Set each line of the records down again exactly, please.

- **Data**:
=-=-=
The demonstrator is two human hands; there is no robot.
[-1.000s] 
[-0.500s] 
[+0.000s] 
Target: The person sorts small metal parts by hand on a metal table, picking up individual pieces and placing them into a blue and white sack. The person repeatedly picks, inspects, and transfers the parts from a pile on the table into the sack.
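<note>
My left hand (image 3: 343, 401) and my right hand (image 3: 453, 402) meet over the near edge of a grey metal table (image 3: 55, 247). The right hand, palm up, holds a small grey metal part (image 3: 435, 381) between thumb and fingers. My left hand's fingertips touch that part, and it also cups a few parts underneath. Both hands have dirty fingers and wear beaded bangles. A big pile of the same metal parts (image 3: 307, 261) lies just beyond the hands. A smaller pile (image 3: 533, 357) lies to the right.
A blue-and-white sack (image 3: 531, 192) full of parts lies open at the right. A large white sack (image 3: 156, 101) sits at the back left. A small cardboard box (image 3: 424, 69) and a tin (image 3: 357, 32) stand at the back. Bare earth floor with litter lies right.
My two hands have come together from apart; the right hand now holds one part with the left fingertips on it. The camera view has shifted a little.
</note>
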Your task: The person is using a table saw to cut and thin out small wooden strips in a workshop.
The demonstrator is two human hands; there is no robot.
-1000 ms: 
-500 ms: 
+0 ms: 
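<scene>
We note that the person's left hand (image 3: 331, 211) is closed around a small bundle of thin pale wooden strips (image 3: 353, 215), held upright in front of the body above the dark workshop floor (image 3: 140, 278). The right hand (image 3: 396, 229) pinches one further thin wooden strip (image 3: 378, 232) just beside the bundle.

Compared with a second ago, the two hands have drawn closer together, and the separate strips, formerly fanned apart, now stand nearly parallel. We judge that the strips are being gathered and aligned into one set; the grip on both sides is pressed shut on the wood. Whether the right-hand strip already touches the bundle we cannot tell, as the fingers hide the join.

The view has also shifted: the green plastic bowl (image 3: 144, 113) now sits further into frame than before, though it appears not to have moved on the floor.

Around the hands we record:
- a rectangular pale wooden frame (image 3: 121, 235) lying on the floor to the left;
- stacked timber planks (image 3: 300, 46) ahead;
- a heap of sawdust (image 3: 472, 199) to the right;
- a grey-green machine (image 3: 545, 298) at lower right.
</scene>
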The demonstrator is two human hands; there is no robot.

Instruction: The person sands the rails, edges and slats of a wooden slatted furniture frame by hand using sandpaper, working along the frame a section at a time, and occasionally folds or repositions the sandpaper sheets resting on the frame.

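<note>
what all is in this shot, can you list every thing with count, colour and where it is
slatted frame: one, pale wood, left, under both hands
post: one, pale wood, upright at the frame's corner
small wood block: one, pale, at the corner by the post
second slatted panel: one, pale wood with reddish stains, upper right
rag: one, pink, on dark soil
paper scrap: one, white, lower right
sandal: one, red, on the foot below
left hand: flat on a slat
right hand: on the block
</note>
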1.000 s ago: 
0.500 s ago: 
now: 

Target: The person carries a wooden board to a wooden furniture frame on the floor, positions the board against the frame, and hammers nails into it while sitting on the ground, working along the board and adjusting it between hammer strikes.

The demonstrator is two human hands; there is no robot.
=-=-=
- **Solution to the exercise**:
The demonstrator is two human hands; there is no robot.
[-1.000s] 
[-0.500s] 
[+0.000s] 
Target: The person sorts small metal parts by hand on a metal table, picking up individual pieces and placing them into a blue and white sack. The person repeatedly picks, inspects, and transfers the parts from a pile on the table into the sack.
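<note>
My left hand (image 3: 343, 401) and my right hand (image 3: 453, 402) meet over the near edge of a grey metal table (image 3: 55, 247). The right hand, palm up, holds a small grey metal part (image 3: 435, 381) between thumb and fingers. My left hand's fingertips touch that part, and it also cups a few parts underneath. Both hands have dirty fingers and wear beaded bangles. A big pile of the same metal parts (image 3: 307, 261) lies just beyond the hands. A smaller pile (image 3: 533, 357) lies to the right.
A blue-and-white sack (image 3: 531, 192) full of parts lies open at the right. A large white sack (image 3: 156, 101) sits at the back left. A small cardboard box (image 3: 424, 69) and a tin (image 3: 357, 32) stand at the back. Bare earth floor with litter lies right.
My two hands have come together from apart; the right hand now holds one part with the left fingertips on it. The camera view has shifted a little.
</note>
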Your task: The person is using a table saw to cut and thin out small wooden strips in a workshop.
The demonstrator is two human hands; there is no robot.
-1000 ms: 
-500 ms: 
+0 ms: 
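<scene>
We note that the person's left hand (image 3: 331, 211) is closed around a small bundle of thin pale wooden strips (image 3: 353, 215), held upright in front of the body above the dark workshop floor (image 3: 140, 278). The right hand (image 3: 396, 229) pinches one further thin wooden strip (image 3: 378, 232) just beside the bundle.

Compared with a second ago, the two hands have drawn closer together, and the separate strips, formerly fanned apart, now stand nearly parallel. We judge that the strips are being gathered and aligned into one set; the grip on both sides is pressed shut on the wood. Whether the right-hand strip already touches the bundle we cannot tell, as the fingers hide the join.

The view has also shifted: the green plastic bowl (image 3: 144, 113) now sits further into frame than before, though it appears not to have moved on the floor.

Around the hands we record:
- a rectangular pale wooden frame (image 3: 121, 235) lying on the floor to the left;
- stacked timber planks (image 3: 300, 46) ahead;
- a heap of sawdust (image 3: 472, 199) to the right;
- a grey-green machine (image 3: 545, 298) at lower right.
</scene>
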The demonstrator is two human hands; there is no robot.

Instruction: The person sands the rails, edges and slats of a wooden slatted furniture frame by hand using sandpaper, working along the frame a section at a time, and occasionally folds or repositions the sandpaper sheets resting on the frame.

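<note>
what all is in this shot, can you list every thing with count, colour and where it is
slatted frame: one, pale wood, left, under both hands
post: one, pale wood, upright at the frame's corner
small wood block: one, pale, at the corner by the post
second slatted panel: one, pale wood with reddish stains, upper right
rag: one, pink, on dark soil
paper scrap: one, white, lower right
sandal: one, red, on the foot below
left hand: flat on a slat
right hand: on the block
</note>
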1.000 s ago: 
0.500 s ago: 
now: 

Target: The person carries a wooden board to a wooden furniture frame on the floor, positions the board against the frame, and hammers nails into it while sitting on the ground, working along the board and adjusting it between hammer strikes.

The demonstrator is two human hands; there is no robot.

No more output is required for the exercise.